License: GPL
Training the Discriminators
It has been a while since I posted on this category — actually, it has been a long while since my last blog. When I last left you, I had mail (mbox format) folders called ham and/or junk, which were ready to be used for training either CRM114 or Spamassassin or both.
Setting up Spamassassin
This post lays the groundwork for the training, and details how things are set up. The first part is setting up Spamassassin. One of the things that bothered me about the default settings for Spamassassin was how swiftly Bayes information was expired; indeed, it seems really eager to dumb the Bayes information (don’t they trust their engine?). I have spent some effort building a large corpus, and keeping ti clean, but Spamassassin would discard most of the information from the DB after training over my corpus, and the decrease in accuracy was palpable. To prevent this information from leeching away, I firstly increased the size of the database, and turned off automatic expiration, by putting the following lines into ~/.spamassassin/user_prefs:
bayes_expiry_max_db_size 4000000
bayes_auto_expire 0
I also have regularly updated spam rules from the spamassassin rules emporium to improve the efficiency of the rules; my current user_prefs is available as an example.
Initial training
I keep my Spam/Ham corpus under the directory
/backup/classify/Done, in the subdirectories
Ham and Spam. At the time of writing, I
have approximately 20,000 mails in each of these subdirectories,
for a total of 41,000+ emails.
I have created a couple of scripts to train the discriminators
from scratch using the extant Spam corpus; and these scripts are
also used for re-learning, for instance, when I moved from a 32-bit
machine to a 64-bit one, or when I change CRM114
discrimators. I generally run them from
~/.spamassassin/ and ~/var/lib/crm114
(which contains my CRM114 setup) directories.

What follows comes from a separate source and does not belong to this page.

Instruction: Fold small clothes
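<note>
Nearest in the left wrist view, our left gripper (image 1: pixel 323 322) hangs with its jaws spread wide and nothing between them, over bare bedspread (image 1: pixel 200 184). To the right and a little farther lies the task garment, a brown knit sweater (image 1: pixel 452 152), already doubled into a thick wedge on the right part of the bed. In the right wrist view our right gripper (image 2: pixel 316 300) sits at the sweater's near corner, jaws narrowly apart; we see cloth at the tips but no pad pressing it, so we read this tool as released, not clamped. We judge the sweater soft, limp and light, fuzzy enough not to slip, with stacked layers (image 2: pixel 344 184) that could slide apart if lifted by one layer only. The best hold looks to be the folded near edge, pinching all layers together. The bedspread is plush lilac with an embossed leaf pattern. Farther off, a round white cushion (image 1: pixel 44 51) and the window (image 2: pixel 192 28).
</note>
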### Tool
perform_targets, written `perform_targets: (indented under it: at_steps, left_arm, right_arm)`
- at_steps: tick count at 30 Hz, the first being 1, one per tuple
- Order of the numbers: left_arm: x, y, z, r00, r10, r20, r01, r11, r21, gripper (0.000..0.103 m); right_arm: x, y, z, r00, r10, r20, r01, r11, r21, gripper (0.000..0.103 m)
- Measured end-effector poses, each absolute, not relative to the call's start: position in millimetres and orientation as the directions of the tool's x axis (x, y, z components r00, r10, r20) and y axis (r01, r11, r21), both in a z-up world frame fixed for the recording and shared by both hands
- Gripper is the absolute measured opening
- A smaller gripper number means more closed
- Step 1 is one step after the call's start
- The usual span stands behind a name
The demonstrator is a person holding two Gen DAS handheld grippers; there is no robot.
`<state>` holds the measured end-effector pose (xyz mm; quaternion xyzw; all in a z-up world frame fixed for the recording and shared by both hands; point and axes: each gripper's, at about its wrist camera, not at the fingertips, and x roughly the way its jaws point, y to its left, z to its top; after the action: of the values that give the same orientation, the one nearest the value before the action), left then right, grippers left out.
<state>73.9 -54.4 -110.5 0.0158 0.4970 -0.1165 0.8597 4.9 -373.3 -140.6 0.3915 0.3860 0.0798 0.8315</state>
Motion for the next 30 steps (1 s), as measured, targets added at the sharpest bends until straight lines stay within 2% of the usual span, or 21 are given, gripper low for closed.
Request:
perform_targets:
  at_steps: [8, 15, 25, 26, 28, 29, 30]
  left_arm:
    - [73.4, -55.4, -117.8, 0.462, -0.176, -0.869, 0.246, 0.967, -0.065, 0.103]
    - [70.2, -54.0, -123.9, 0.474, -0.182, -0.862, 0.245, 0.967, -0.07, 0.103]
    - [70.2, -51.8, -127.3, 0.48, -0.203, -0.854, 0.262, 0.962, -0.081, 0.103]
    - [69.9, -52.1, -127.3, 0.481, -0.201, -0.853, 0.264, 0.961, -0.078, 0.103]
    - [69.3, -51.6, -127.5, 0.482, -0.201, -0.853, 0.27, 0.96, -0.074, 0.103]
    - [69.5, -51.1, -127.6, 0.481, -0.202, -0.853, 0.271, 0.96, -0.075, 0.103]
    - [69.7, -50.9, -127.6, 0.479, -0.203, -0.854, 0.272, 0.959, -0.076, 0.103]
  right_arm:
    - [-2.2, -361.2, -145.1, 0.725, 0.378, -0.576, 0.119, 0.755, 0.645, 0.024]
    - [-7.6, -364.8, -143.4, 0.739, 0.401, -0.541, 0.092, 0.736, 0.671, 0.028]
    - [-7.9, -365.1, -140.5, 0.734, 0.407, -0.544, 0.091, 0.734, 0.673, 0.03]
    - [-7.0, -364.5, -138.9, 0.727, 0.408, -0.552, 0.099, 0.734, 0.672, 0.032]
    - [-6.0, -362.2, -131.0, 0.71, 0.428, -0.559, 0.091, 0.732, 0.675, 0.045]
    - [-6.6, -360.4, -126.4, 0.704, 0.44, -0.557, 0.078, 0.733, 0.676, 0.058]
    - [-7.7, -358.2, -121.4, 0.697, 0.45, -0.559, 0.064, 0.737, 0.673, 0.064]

I have found that training Spamassassin works best if you alternate Spam and Ham message chunks; and this Spamassassin learning script delivers chunks of 50 messages for learning.
With CRM114, I have discovered that it is not a
good idea to stop learning based on the number of times the corpus
has been gone over; since stopping before all messages i the Corpus
are correctly handled is also disastrous. So I set the repeat count
to a ridiculously high number, and tell mailtrainer to
continue training until a streak larger than the sum of Spam and
Ham messages has occurred. This CRM114 trainer
script does the hob nicely; running it under
screen is highly recommend.
Routine updates
Coming back to where we left off, we had mail (mbox format) folders called ham and/or junk sitting in the local mail delivery directory, which were ready to be used for training either CRM114 or Spamassassin or both.
There are two scripts that help me automate the training. The first script, called mail-process, does most of the heavy listing. This processes a bunch of mail folders, which are supposed to contain mail which is either all ham or all spam, indicated by the command line arguments. We go looking though every mail, and any mail where either the CRM114 or the Spamassassin judgement was not what we expected, we strip out mail gathering headers, and then we save the mail, one to a file, and we train the approprite filter. This ensures that we only train on error, and it does not matter if we accidentally try to train on correctly classified mail, since that would be a no-op (apart from increasing the size of the corpus).
The second script, called mproc is a convenience front-end;
it just calls mail-process with the proper command
line arguments, and feeds them the ham and junk
in sequence; and takes no arguments. So, after human
classification, just calling mproc does the
classification.
This pretty much finishes the series of posts I had in mind about spam filtering, I hope it has been useful.